Comments on the Quality of English Language

Moderate editing of English language required

Author Response

1. The experimental design is adequate, but there's a lack of detail in describing the methods, particularly in the selection of concentrations and the rationale behind the duration of treatments. A more thorough description would enhance the reproducibility of the study.

Response: We sincerely thank you for your constructive suggestions on the MS. For the selection of appropriate concentration of H₂O₂ and treatment time, tomato leaves were treated with H₂O₂ at concentrations of 500 µmol/L, 1 mmol/L, 10 mmol/L, and 100 mmol/L respectively, and the leaf phenotypes were recorded for 5 days, and thus the treatment time of 8 h and 10 mmol/L were selected as the treatment procedure promoted leaf senescence obviously. This information was added in Material and Method part in the revised MS.

 

2. The connection between the observed effects and the underlying biochemical pathways could be explored more thoroughly. Include a discussion on how these findings align or contrast with existing literature.

Response: Thanks for your suggestion. Based on your suggestions we have made improvements in the discussion section. Please see the revision in our resubmitted manuscript.

 

3. The conclusion appropriately summarizes the findings but lacks depth in terms of future research directions. Elaborating on how this research could pave the way for new studies or applications in agriculture would be valuable.

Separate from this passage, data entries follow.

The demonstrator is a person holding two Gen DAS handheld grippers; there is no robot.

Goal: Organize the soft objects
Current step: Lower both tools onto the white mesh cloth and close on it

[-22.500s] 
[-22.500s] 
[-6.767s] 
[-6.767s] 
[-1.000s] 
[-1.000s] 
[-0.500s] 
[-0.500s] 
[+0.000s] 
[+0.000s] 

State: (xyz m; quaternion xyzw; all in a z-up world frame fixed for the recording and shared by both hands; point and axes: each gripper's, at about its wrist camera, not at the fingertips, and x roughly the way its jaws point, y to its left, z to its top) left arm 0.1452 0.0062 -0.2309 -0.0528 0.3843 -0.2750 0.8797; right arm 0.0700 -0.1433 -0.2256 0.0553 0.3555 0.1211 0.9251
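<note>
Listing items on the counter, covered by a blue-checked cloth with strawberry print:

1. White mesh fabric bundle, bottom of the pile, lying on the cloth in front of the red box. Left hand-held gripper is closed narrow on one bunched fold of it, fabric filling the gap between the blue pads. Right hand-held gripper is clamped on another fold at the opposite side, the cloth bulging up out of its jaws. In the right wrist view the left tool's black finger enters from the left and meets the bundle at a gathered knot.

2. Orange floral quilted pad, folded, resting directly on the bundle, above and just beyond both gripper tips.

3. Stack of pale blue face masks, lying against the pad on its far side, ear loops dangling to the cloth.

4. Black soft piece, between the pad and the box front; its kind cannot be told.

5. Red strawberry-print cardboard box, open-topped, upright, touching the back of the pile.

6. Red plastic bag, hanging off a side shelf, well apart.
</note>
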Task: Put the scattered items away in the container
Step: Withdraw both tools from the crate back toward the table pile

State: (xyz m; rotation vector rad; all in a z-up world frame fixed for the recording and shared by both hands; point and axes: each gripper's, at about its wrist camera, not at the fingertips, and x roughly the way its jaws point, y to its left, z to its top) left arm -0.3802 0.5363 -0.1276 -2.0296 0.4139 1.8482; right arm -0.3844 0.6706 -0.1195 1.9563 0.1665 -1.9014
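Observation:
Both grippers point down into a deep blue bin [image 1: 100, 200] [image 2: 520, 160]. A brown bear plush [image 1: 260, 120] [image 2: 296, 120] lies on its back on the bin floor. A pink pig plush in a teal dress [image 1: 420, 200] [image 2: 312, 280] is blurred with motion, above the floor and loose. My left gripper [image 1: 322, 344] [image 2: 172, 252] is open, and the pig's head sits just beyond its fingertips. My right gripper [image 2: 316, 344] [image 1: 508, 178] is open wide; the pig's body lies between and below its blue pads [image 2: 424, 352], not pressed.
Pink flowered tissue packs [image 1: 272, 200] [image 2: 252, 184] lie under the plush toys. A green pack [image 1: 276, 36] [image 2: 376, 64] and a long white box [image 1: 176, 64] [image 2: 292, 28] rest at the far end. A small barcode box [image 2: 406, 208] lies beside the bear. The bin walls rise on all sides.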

Response: Thank you for your valuable suggestions, which we have added to the discussion section of the article on the significance of studying this topic and our outlook for the future. We have added the following :“Controlling senescence can greatly improve crop yields and other plant characteristics, such as extending shelf life, especially in light of potential future food shortages and the use of plants as bioenergy sources [32]. Understanding how leaf senescence is regulated will help control senescence in the future, either through genetic modification or manipulation of key environmental triggers [33]. In the present work, we found that H₂O₂ could act a signal to promote leaf senescence by inhibiting H₂S production. Thus, genetic manipulation on H₂O₂ metabolism-related genes such SOD, CAT and POD may provide a valuable tool to delay leaf senescence in crop or horticulture plants, thereby improving the yield. Please see the revision on line 301-309.

 

4. In the References section, some recent studies could be added to provide a more current context to the research. Ensure that all references are up to date and relevant.

Response: Thank you very much for your advice. Based on your suggestions, we have updated and checked the references. Please see the revision in our resubmitted manuscript.

Author Response File: Author Response.docx

Round 2

Reviewer 1 Report

Comments and Suggestions for Authors

The authors have addressed the reviewer's comments in the revised manuscript. I appreciate these efforts.